Puis le 28 novembre, Lafleur subit une autre opération délicate, cette fois pour enlever la partie supérieure d’un de ses poumons après la découverte d’une tache cancéreuse.
Après des apparitions publiques au début de 2020, où il avait l’air plutôt en forme, le Centre hospitalier de l’Université de Montréal, qui a effectué les deux opérations délicates, a annoncé le 7 octobre de la même année que le légendaire joueur de hockey était aux prises avec une rechute de son cancer.
Le 30 novembre, dans une vidéo, plusieurs anciens coéquipiers et rivaux de Lafleur se sont réunis pour offrir leur soutien.
Puis, à partir du début mars 2021, Lafleur a fait d’autres apparitions publiques, cette fois en tant qu’ambassadeur de la Fondation du Centre hospitalier de l’Université de Montréal dans le but d’amasser plus d’argent pour la recherche sur le cancer.
Lors d’une rencontre virtuelle avec les médias, Lafleur est souvent apparu essoufflé, parfois très émotif, mais aussi positif malgré la dure bataille qu’il a dû mener.
“Heureusement, il y a eu des résultats positifs dans la recherche et le traitement. J’ai été traité pendant quatre, cinq mois et le poids a diminué de 30 %. Donc ça m’encourage à continuer. »

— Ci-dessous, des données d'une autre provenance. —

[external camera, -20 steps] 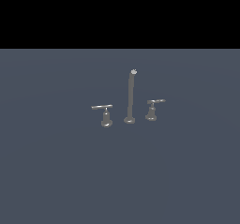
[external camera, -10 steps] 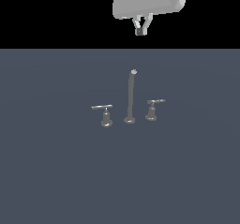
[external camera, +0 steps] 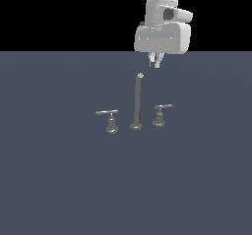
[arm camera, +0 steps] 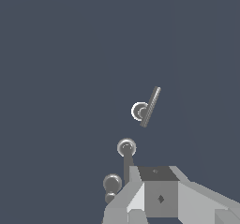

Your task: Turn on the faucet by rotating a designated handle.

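Since the earlier frames the arm has descended, so that its gripper now hangs above and behind the spout, well clear of everything. Fingers appear close together, though whether they are fully closed cannot be told. Target handle stands just beside the spout, on the exterior view's right; a larger handle stands on the spout's other side. All three parts rest upright on the grey table. Seen from the wrist, one handle lies beyond the spout. The high approach probably keeps the gripper clear of the tall spout before it drops to the lever.
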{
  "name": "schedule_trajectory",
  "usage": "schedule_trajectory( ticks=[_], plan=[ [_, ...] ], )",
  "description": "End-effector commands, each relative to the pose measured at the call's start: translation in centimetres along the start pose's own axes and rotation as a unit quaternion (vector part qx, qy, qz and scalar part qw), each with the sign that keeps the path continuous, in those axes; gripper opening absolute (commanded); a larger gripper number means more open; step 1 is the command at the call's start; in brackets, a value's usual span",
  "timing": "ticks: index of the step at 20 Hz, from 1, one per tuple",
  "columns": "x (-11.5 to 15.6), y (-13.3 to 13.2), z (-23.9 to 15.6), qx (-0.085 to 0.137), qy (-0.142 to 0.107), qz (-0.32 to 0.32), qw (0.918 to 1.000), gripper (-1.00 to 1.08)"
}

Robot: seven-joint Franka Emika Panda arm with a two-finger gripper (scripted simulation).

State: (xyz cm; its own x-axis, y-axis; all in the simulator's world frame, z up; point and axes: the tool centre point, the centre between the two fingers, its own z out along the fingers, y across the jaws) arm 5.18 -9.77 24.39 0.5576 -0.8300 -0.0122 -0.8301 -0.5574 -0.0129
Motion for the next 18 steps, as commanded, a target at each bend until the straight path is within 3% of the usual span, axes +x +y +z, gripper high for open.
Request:
schedule_trajectory(
  ticks=[1,10,18],
  plan=[
    [1.4,-0.3,2.5,-0.001,0.001,0.031,0.9995,-1.0],
    [5.3,-0.2,10.6,-0.003,0.005,0.127,0.9918,-1.0],
    [6.8,0.2,14.7,-0.005,0.007,0.171,0.9852,-1.0]
  ],
)
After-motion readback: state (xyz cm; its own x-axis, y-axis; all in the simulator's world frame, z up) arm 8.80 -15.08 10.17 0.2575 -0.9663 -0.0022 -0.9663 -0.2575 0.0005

Lafleur a également été aperçu au Centre Bell lorsque les Canadiens effectuaient leur spectaculaire voyage vers la finale de la Coupe Stanley la saison dernière.
Il a fait sa dernière apparition publique fin octobre à Québec dans le cadre de deux journées chargées d’émotion.
Le 27 octobre, Lafleur assiste au dévoilement d’une œuvre d’art en l’honneur de sa célèbre carrière sur la place Jean-Béliveau.
Le lendemain, au Centre Vidéotron, il reçoit une ovation debout de plus de quatre minutes lorsque la Ligue de hockey jeunesse du Québec annonce sa retraite pour le rejeton numéro 4 qu’il a porté avec les Remparts entre 1969 et 1971.
Puis, le 9 mars, Hockey Canada a décerné à Lafleur l’Ordre du hockey, qui honore des personnes pour leur contribution ou leurs services exceptionnels à la croissance et au développement du hockey au pays.